Melancholy morning. It's September, and though it doesn't really happen around here, I always start hearing "But I miss you most, my darling/When autumn leaves start to fall" in my head. This afternoon, I believe we can go see who Jarrah's new teacher will be, and I feel weird about that. I'm also feeling a bit blue that I had two really long auditions this week (one regular, one callback) but could tell during the callback that my star was falling, as the director read me--just once--for four different parts, when I'd only been called back for one. Not a good sign. I mean, it might mean he sorta liked me, but by the end, it also meant he wasn't going to cast me.
I have another audition next week, but must confess that my excitement for these things tends to peak very quickly, and just as quickly plummet down the other side. I think I've started a bit of that. I've also had a few too many nights of greeting David as he returns from work "I'm getting ready! Don't talk to me! Find yourselves something for dinner!" before sprinting to the car, carefully constructed curls bouncing around my face, lips sticky with gloss.
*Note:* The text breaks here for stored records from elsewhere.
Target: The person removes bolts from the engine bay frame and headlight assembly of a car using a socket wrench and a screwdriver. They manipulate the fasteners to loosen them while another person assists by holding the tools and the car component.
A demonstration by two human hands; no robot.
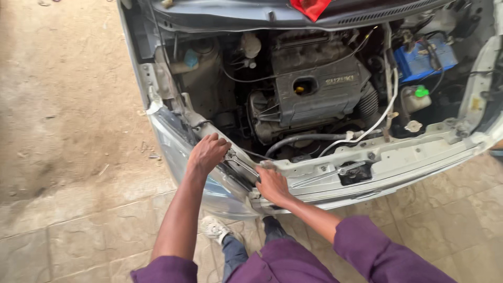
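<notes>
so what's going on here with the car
A person in purple sleeves leans over an open engine bay. The left hand grips a metal tool laid on the front crossmember, and the right hand presses on the same tool's other end near the panel's edge. The engine cover, a blue battery and a green-capped reservoir sit exposed behind.

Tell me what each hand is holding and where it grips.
The left hand grips one end of a metal wrench at the car's front panel. The right hand rests at the wrench's other end; its grip cannot be told.
</notes>
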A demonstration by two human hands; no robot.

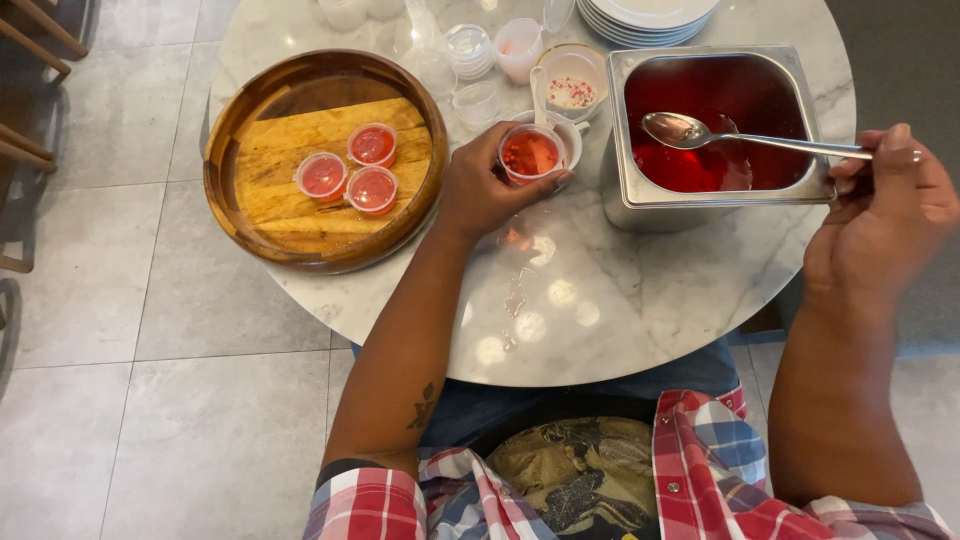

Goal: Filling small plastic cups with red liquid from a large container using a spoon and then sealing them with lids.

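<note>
Red jelly fills the cup (530, 154), clamped in the left hand (485, 190); right hand (885, 215) fingers pinch the spoon (745, 138) over the tray (720, 190).

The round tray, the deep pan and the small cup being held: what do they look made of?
Round tray: wood by its look, visible grain, glossy rim.
Deep pan: metal, probably stainless steel, with a brushed grey shine.
Small cup in the left hand: likely thin clear plastic, as the red filling shows through.
</note>
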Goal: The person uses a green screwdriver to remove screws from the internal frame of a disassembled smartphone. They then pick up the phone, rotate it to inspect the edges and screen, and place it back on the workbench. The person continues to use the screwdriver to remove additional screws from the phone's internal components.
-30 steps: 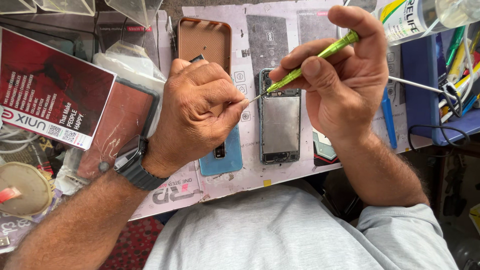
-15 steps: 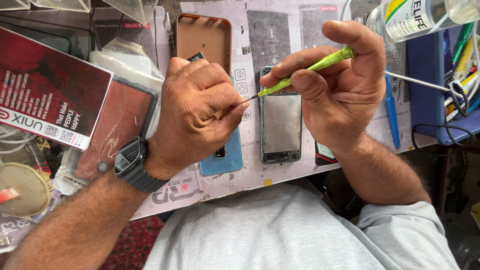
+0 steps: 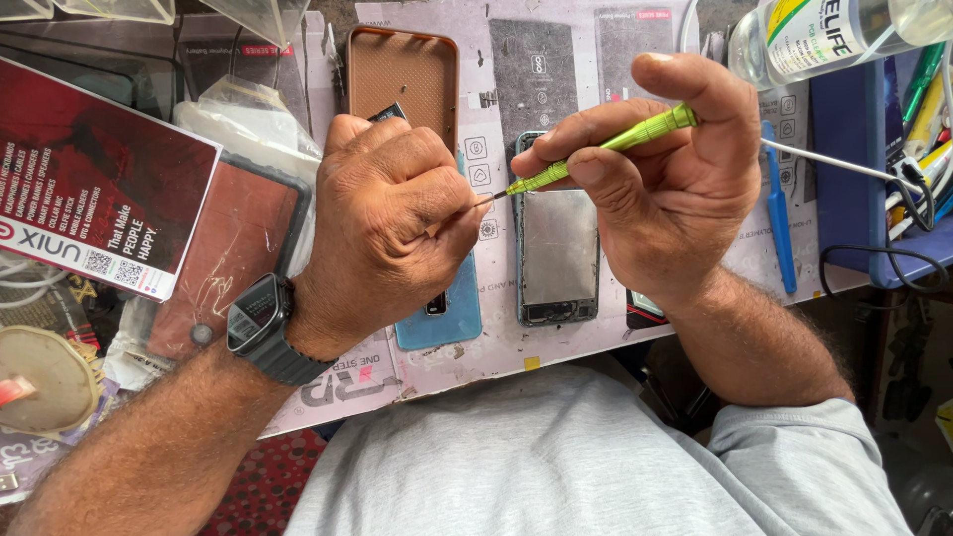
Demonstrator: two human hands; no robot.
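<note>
My right hand [image 3: 667, 184] grips a slim green screwdriver [image 3: 615, 147] between thumb and fingers. Its metal tip reaches into my closed left hand [image 3: 392, 213], where something small is pinched; I cannot tell what. My left wrist wears a dark smartwatch [image 3: 260, 316]. Under the hands, on the pale work mat [image 3: 496, 342], lie an opened phone frame with a silver plate [image 3: 558, 248] and a blue phone back cover [image 3: 452, 313], partly hidden by my left hand.
A brown phone case [image 3: 407, 69] lies at the back. A red printed box [image 3: 94, 189] and a reddish case [image 3: 233, 248] sit on the left. On the right are a clear bottle [image 3: 814, 35], a blue pry tool [image 3: 779, 223], a thin metal rod [image 3: 844, 164] and black cables [image 3: 884, 263].
Both hands have shifted slightly and the screwdriver sits a little flatter, its tip still at my left hand's fingers. Nothing was picked up or let go.
</note>
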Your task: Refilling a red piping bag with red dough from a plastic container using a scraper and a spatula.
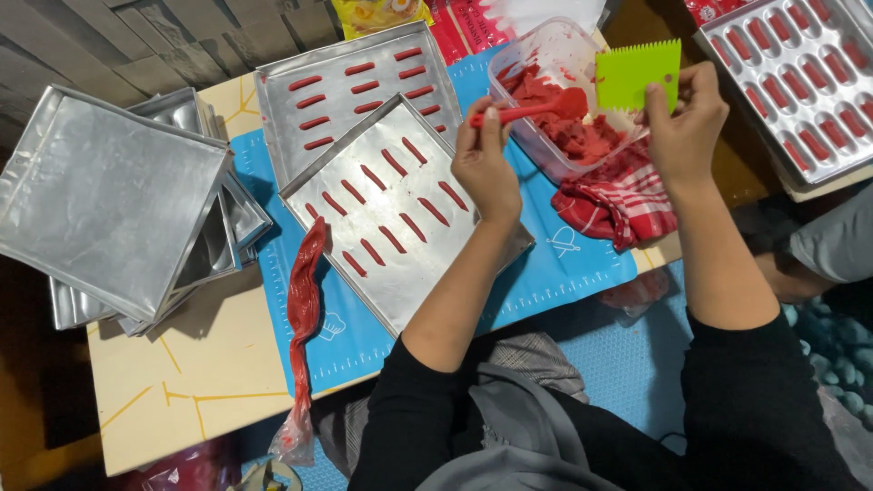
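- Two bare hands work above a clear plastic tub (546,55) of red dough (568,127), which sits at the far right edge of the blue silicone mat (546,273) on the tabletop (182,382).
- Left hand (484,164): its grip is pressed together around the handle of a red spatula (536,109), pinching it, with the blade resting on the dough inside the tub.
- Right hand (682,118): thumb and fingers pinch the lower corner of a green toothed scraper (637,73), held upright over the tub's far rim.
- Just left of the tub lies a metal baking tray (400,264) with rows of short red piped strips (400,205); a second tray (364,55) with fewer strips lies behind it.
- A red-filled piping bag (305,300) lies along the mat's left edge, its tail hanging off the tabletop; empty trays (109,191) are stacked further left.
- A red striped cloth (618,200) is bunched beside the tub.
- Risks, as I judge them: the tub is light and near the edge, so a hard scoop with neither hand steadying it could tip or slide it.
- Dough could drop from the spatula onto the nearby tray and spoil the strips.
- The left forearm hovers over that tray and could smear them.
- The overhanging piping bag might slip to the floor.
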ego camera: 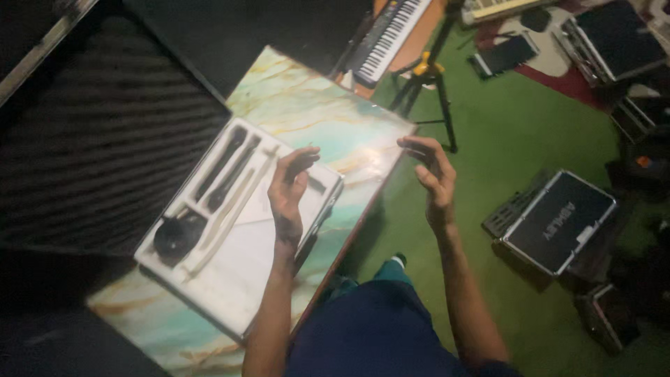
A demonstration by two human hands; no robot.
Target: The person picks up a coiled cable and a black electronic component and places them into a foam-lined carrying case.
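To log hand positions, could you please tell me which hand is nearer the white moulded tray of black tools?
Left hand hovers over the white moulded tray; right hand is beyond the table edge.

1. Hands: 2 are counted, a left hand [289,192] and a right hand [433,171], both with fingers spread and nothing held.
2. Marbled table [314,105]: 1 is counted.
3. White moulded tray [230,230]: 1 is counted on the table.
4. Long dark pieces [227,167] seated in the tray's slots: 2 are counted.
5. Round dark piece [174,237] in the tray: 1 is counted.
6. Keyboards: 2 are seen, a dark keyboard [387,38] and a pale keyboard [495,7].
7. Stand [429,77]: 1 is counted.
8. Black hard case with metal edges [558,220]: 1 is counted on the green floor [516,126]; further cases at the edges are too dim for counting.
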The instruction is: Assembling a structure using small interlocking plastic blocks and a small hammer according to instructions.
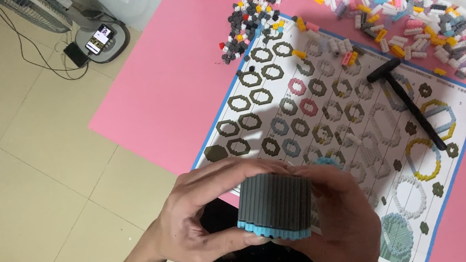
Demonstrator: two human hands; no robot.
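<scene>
Head view, looking down over a pink table (181,75).

Landmark: the white, blue-bordered paper sheet printed with rows of ring shapes (283,79), lying flat on the table.

Both hands are just below the sheet's near edge, over the table's front lip. Between them is a dark grey, vertically ribbed drum built of small plastic bricks, with a light blue band around its lower rim (275,204). The left hand (196,218) is closed around the drum's left side, thumb under the blue band and fingers curled over the top edge. The right hand (343,227) is closed on the right side, fingers wrapped over the top. The two-sided clasp looks meant to keep the stacked layers pressed together and the drum level; a judgement only.

On the sheet: many small brick rings in olive, grey, pink, blue, yellow and white, each lying on a printed outline, apparently sorted by row. A black T-shaped plastic tool (407,99) lies diagonally across the sheet's upper right part.

Beyond the sheet's far edge: a loose heap of tiny bricks, grey, white, pink, yellow and black (380,20).

Left of the sheet, off the table on the beige tiled floor (26,145): a lit phone (100,39) resting on the round base of a fan, with cables trailing.
</scene>
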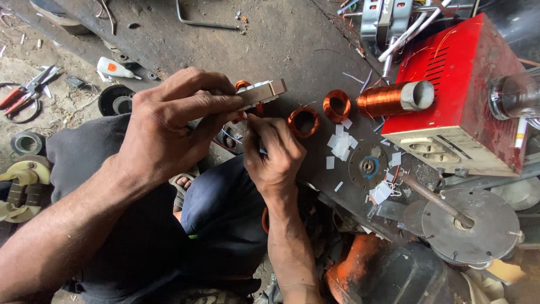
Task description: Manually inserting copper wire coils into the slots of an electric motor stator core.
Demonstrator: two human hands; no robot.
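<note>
- The left hand (169, 126) grips a metal block (263, 93), thumb and fingers closed around its near end; the far end sticks out past the fingertips toward the red box (455, 95).
- An orange copper coil (243, 85) sits on the block, partly hidden behind the left fingers.
- The right hand (273, 152) is just below the block, its fingers pinched shut at the block's underside; what they pinch is too small to tell.
- Two loose copper coils (304, 121) lie on the dark plate between the hands and the red box, one just beside the other.
- A copper spool (394, 98) rests against the red box's left face.
- White paper slips (340, 146) lie scattered below the coils, near the box's lower left corner.
- A round metal disc (469, 225) sits below the red box.
- Red-handled pliers (25, 90) lie well apart, far left of the box.
</note>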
I had a bad dream last night that I was lost in a dark, dark city that was supposed to be Melbourne (seemed more like Italy) on a scooter, trying to navigate my way back to people I knew with an awful lot of hazards from cobblestones and twisty staircases. I was frightened and lonely, and when I opened my eyes, it seemed like it had been going on forever.
Jarrah and I are both listless today, and she even shocked me by refusing the neighbors' invitation to the park. "Are you sick?" I asked, but she doesn't seem to be. The neighbors are also wanting to take Jarrah to church, which is a situation I haven't been in before. I feel like I wanna just say "Thanks, but we're Jewish!" so why don't I? It's awkward.
Guess I'm just having trouble with summer ending. It's been a fast, crazy one, beginning with our Australia trip, followed quickly by the bathroom remodel and Comic-Con, diving into stand-up comedy, sliding into 48 Hours filming, screening and celebrating, and screeching finally into five auditions in ten days, so I guess I've become a bit of an adrenaline junkie along the way and am having trouble with the idea of structure and schedule showing up to spoil my party. But I know the fall will bring new adventures, right, Readers?
Speaking of which, are you out there? A few people have told me they're having trouble accessing the comments--I guess if you are one of those you won't be able to chime in. I'll try to figure it out. In the mean time, thanks for stopping by--I appreciate you.